Il a 43 ans, il est cultivateur – propriétaire, père de huit enfants et fils de Jean-Louis Eyglunenc. Ce dernier s’était lui-même exercé, à plusieurs reprises, au sein de l’opposition républicaine de Mirabeau. Il y avait exercé le rôle d’adjoint de 1830 à 1835, de maire de 1835 à 1845, démissionné alors par la préfecture à cause de son opposition au pouvoir en place et comptait parmi son conseil municipal le sieur Latil, vice-président du tribunal, propriétaire à Mirabeau, que l’on retrouvera en bonne place dans les événements de 1851, et le sieur Charles Benoît Soustre, vérificateur des Domaines, dont le fils sera aussi un élément actif pour la défense de la République en 1851 et tout au long de sa vie (voir bulletin n°2, article de Suzanne Blanchard-Gaillard).
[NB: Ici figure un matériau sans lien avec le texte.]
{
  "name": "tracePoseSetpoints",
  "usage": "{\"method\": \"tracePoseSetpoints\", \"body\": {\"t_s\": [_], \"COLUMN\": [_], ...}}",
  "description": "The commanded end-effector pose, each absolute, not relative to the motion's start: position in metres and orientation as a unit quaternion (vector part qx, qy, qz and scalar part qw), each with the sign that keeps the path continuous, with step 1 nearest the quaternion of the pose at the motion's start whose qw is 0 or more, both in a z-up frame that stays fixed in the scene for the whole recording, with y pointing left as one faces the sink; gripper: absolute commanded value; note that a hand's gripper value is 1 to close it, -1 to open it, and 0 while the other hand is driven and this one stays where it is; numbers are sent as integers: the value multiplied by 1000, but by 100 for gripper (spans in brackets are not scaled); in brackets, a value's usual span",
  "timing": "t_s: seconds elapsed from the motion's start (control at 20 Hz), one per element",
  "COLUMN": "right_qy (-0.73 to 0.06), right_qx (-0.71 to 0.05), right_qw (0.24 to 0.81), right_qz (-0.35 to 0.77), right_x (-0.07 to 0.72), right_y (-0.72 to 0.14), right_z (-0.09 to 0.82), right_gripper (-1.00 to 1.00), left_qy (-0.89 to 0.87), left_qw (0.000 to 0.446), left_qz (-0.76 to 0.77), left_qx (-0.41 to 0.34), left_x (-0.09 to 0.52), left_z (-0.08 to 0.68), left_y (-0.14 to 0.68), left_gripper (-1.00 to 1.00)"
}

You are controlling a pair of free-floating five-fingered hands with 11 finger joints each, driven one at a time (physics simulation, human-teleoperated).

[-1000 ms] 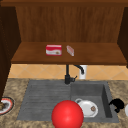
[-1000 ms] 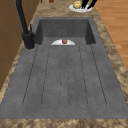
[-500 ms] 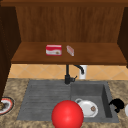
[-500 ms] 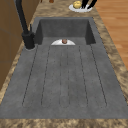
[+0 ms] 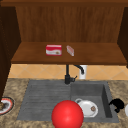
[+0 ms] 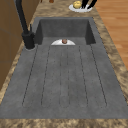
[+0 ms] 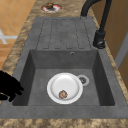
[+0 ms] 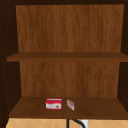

Alors, Ferdinand Eyglunenc, un exalté, un excité du moment, un gueux suiviste, un notable menacé ou un Républicain convaincu, conscient de la nécessité d’agir contre un pouvoir totalitaire qui se met en place ?

À Mirabeau comme ailleurs, cette prise de pouvoir préparée insidieusement avait été pressentie par les sociétés secrètes de la Montagne sans cesse en alerte dans la répression montante.

Cette République de l’Ordre est fragile. Elle n’est qu’un palliatif pour calmer les esprits. La menace est évidente d’une action anti-démocratique dure.

Pourtant, il ne manque rien à Ferdinand Eyglunenc ; il est riche, il possède la plus grande partie du domaine du château de Mirabeau, grande bastide vendue en biens nationaux après la Révolution et rachetée petit à petit par son grand-père, son père et lui même. Il est instruit, il a le pouvoir localement, sa famille est « respectable” et respectée.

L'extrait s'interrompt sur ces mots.